▶ _Task to complete_: Without the images, set down each entry exactly.

▶ _Records_:
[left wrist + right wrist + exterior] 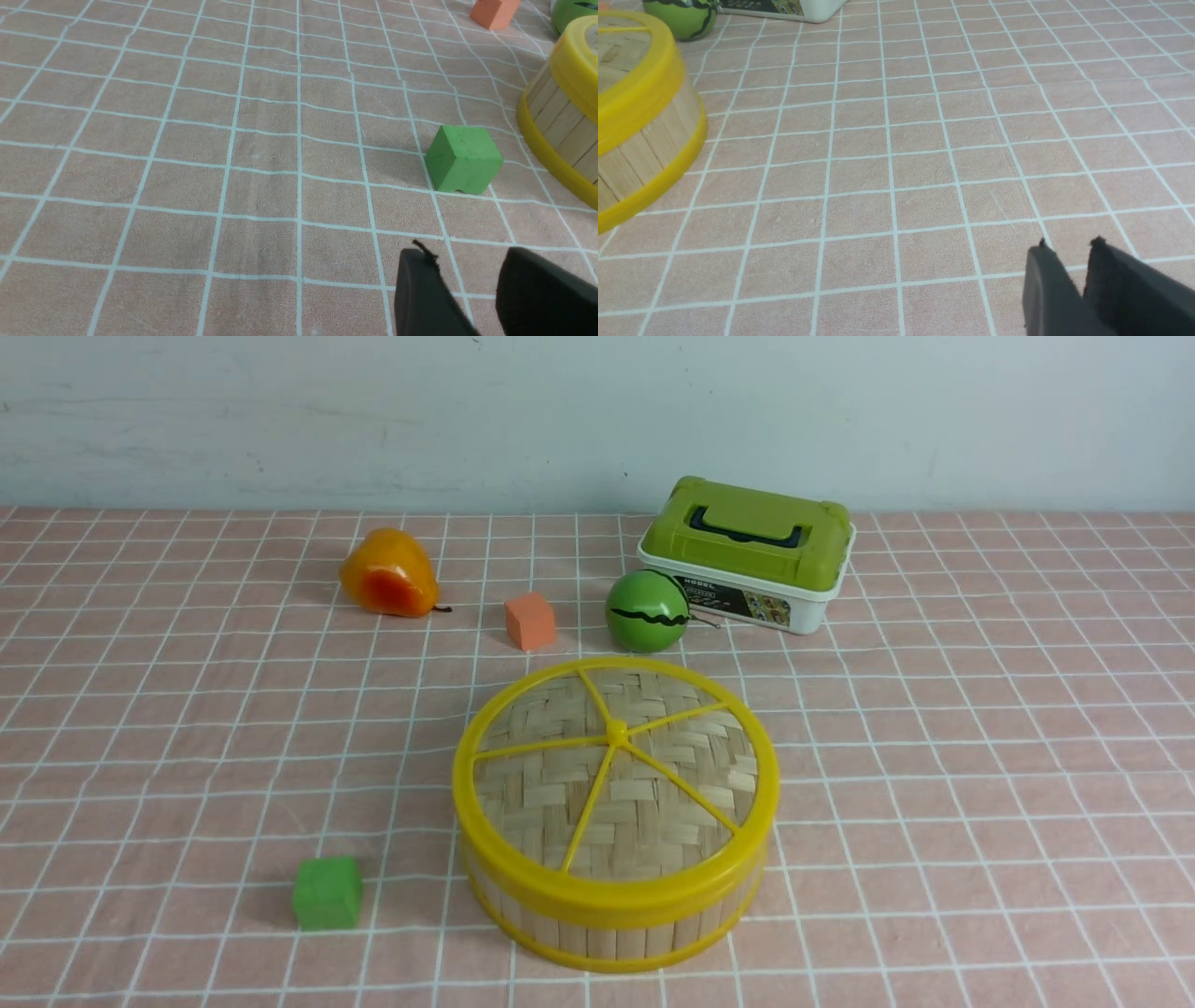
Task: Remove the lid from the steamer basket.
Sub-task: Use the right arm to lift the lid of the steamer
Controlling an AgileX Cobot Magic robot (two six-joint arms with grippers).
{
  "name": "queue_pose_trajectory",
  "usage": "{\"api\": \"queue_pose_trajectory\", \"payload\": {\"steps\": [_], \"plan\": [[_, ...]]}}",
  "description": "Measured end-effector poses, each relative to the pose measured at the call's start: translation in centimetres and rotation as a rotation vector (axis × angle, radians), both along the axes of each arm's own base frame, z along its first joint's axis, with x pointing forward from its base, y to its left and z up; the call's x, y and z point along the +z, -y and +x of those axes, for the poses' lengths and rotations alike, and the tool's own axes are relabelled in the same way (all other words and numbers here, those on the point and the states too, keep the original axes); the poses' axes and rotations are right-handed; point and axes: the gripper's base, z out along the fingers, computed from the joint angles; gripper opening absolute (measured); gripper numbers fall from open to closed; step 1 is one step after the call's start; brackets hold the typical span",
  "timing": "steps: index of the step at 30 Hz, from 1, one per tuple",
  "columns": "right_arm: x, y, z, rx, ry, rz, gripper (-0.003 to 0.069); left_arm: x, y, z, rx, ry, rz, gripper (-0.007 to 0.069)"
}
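The lid (616, 775), woven pale bamboo with a yellow rim and yellow spokes, sits flat on the steamer basket (607, 938) at the table's middle front. Neither arm shows in the front view. In the left wrist view my left gripper (467, 261) hovers open over the cloth with nothing between its fingers; the basket wall (560, 126) lies well off to one side. In the right wrist view my right gripper (1069, 247) has its tips slightly parted and empty, far from the lid's rim (640, 93) and the basket wall (644, 149).
A green cube (327, 892) lies to the basket's left, close to my left gripper's fingers. Behind the basket are an orange pear (387, 574), an orange cube (529, 621), a green striped ball (646, 610) and a white box with a green top (747, 555).
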Motion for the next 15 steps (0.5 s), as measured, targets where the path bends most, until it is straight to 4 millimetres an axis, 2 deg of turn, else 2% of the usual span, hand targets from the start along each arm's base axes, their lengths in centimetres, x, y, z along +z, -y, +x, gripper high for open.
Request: {"api": "queue_pose_trajectory", "payload": {"steps": [15], "plan": [[0.00, 0.00, 0.00, 0.000, 0.000, 0.000, 0.0123, 0.00, 0.00, 0.00, 0.000, 0.000, 0.000, 0.0239]]}}
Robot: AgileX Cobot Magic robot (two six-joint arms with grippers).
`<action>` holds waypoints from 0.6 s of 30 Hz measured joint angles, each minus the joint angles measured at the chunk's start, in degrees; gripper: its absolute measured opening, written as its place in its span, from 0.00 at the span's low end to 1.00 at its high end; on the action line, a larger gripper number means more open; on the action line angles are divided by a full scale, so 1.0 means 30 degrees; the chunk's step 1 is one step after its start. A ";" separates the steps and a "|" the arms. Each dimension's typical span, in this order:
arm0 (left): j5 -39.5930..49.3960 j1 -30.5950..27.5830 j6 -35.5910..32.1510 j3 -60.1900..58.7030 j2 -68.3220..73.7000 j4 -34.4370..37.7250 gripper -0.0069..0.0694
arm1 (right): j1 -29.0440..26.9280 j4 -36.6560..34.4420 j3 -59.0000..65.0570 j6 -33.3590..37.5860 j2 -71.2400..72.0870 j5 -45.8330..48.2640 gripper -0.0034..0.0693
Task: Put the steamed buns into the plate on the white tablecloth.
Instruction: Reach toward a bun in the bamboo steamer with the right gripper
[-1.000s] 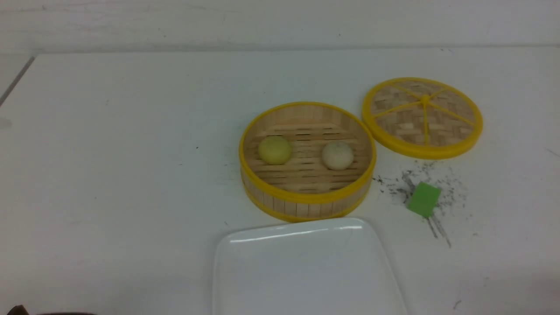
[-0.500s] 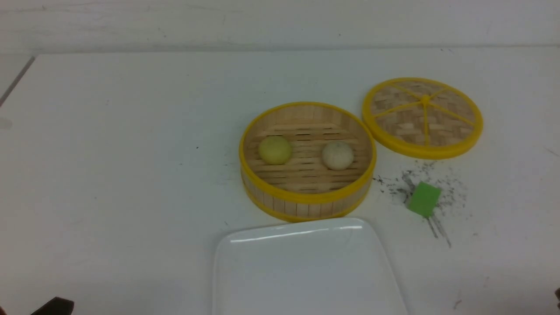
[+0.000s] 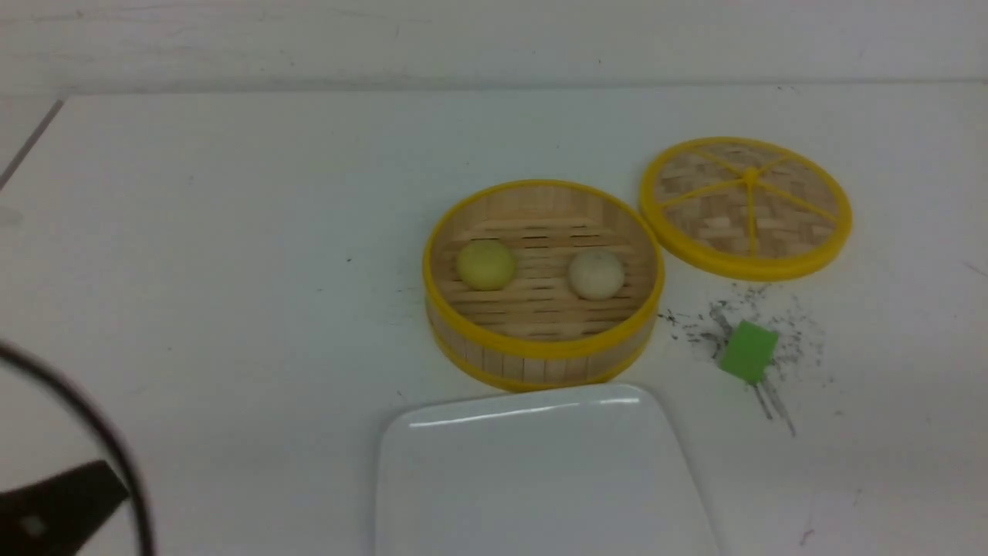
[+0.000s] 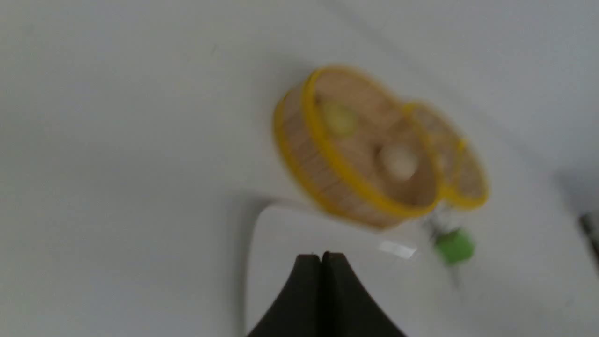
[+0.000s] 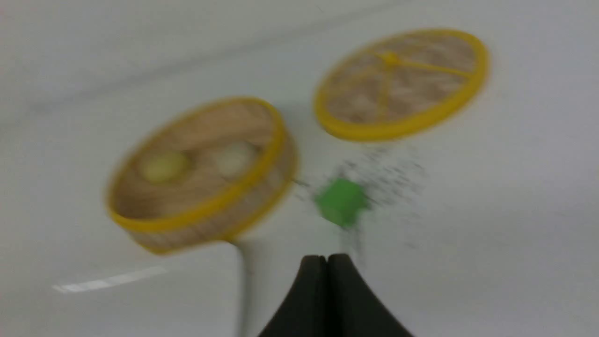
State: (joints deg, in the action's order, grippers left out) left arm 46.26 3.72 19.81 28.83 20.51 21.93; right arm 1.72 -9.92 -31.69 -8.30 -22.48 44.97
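Note:
A pale yellow bun (image 3: 485, 265) and an off-white bun (image 3: 596, 274) lie side by side inside the open bamboo steamer (image 3: 540, 351) at mid-table. The white plate (image 3: 432, 423) lies empty just in front of the steamer on the white tablecloth (image 3: 231, 232). In the left wrist view my left gripper (image 4: 322, 255) is shut and empty, above the plate (image 4: 281, 243), short of both buns (image 4: 339, 119) (image 4: 398, 161). In the right wrist view my right gripper (image 5: 326, 257) is shut and empty, near the plate's right edge, short of the buns (image 5: 164, 167) (image 5: 232, 159).
The steamer lid (image 3: 745, 207) lies flat at the back right. A green cube (image 3: 747, 351) sits on black scuff marks right of the steamer. A dark part of my left arm (image 3: 54, 510) and a black cable (image 3: 116, 448) fill the lower left corner.
My left arm has come up further into the lower left corner of the front view, and a cable now shows there. The buns, steamer, plate and cube have not moved.

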 joint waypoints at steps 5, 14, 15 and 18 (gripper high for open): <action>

▶ _Result for this task_:
[left wrist + right wrist + exterior] 
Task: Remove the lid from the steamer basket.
Sub-task: Use the right arm to lift the lid of the steamer
Controlling an AgileX Cobot Magic robot (two six-joint arms with grippers).
{
  "name": "queue_pose_trajectory",
  "usage": "{\"api\": \"queue_pose_trajectory\", \"payload\": {\"steps\": [_], \"plan\": [[_, ...]]}}",
  "description": "Measured end-effector poses, each relative to the pose measured at the call's start: translation in centimetres and rotation as a rotation vector (axis × angle, radians), both along the axes of each arm's own base frame, z along its first joint's axis, with x pointing forward from its base, y to its left and z up; the call's x, y and z point along the +z, -y and +x of those axes, for the poses' lengths and rotations alike, and the tool's own axes are relabelled in the same way (all other words and numbers here, those on the point and the states too, keep the original axes); the poses' axes and rotations are right-handed; point and axes: the gripper's base, z out along the fingers, computed from the joint angles; gripper opening absolute (measured); gripper numbers fall from open to closed; step 1 is one step after the call's start; brackets hold the typical span",
  "timing": "steps: index of the step at 30 Hz, from 1, one per tuple",
  "columns": "right_arm: x, y, z, rx, ry, rz, gripper (-0.003 to 0.069); left_arm: x, y, z, rx, ry, rz, gripper (-0.007 to 0.069)"
}
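The lid (616, 775), woven pale bamboo with a yellow rim and yellow spokes, sits flat on the steamer basket (607, 938) at the table's middle front. Neither arm shows in the front view. In the left wrist view my left gripper (467, 261) hovers open over the cloth with nothing between its fingers; the basket wall (560, 126) lies well off to one side. In the right wrist view my right gripper (1069, 247) has its tips slightly parted and empty, far from the lid's rim (640, 93) and the basket wall (644, 149).
A green cube (327, 892) lies to the basket's left, close to my left gripper's fingers. Behind the basket are an orange pear (387, 574), an orange cube (529, 621), a green striped ball (646, 610) and a white box with a green top (747, 555).
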Motion for the next 15 steps (0.5 s), as measured, targets where the path bends most, until it is straight to 4 millimetres an axis, 2 deg of turn, else 2% of the usual span, hand targets from the start along each arm's base axes, their lengths in centimetres, x, y, z along +z, -y, +x, gripper high for open.
Request: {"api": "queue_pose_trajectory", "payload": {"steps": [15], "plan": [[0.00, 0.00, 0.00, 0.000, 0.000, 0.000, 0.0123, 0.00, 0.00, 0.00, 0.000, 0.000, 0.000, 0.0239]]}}
Robot: AgileX Cobot Magic robot (two six-joint arms with grippers).
`<action>` holds waypoints from 0.6 s of 30 Hz measured joint angles, each minus the joint angles measured at the chunk's start, in degrees; gripper: its absolute measured opening, written as its place in its span, from 0.00 at the span's low end to 1.00 at its high end; on the action line, a larger gripper number means more open; on the action line angles are divided by a full scale, so 1.0 means 30 degrees; the chunk's step 1 is one step after its start. A ";" separates the steps and a "|" the arms. Each dimension's typical span, in this order:
arm0 (left): j5 -39.5930..49.3960 j1 -30.5950..27.5830 j6 -35.5910..32.1510 j3 -60.1900..58.7030 j2 -68.3220..73.7000 j4 -34.4370..37.7250 gripper -0.0069..0.0694
arm1 (right): j1 -29.0440..26.9280 j4 -36.6560..34.4420 j3 -59.0000..65.0570 j6 -33.3590..37.5860 j2 -71.2400..72.0870 j5 -45.8330..48.2640 gripper -0.0034..0.0693
Task: Put the steamed buns into the plate on the white tablecloth.
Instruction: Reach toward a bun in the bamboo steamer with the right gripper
[-1.000s] 
[-0.500s] 
[+0.000s] 
[+0.000s] 
[+0.000s] 
State: (joints deg, in the action's order, grippers left out) left arm 46.26 3.72 19.81 28.83 20.51 21.93; right arm 1.72 -9.92 -31.69 -8.30 -22.48 44.97
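Note:
A pale yellow bun (image 3: 485, 265) and an off-white bun (image 3: 596, 274) lie side by side inside the open bamboo steamer (image 3: 540, 351) at mid-table. The white plate (image 3: 432, 423) lies empty just in front of the steamer on the white tablecloth (image 3: 231, 232). In the left wrist view my left gripper (image 4: 322, 255) is shut and empty, above the plate (image 4: 281, 243), short of both buns (image 4: 339, 119) (image 4: 398, 161). In the right wrist view my right gripper (image 5: 326, 257) is shut and empty, near the plate's right edge, short of the buns (image 5: 164, 167) (image 5: 232, 159).
The steamer lid (image 3: 745, 207) lies flat at the back right. A green cube (image 3: 747, 351) sits on black scuff marks right of the steamer. A dark part of my left arm (image 3: 54, 510) and a black cable (image 3: 116, 448) fill the lower left corner.
My left arm has come up further into the lower left corner of the front view, and a cable now shows there. The buns, steamer, plate and cube have not moved.
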
 joint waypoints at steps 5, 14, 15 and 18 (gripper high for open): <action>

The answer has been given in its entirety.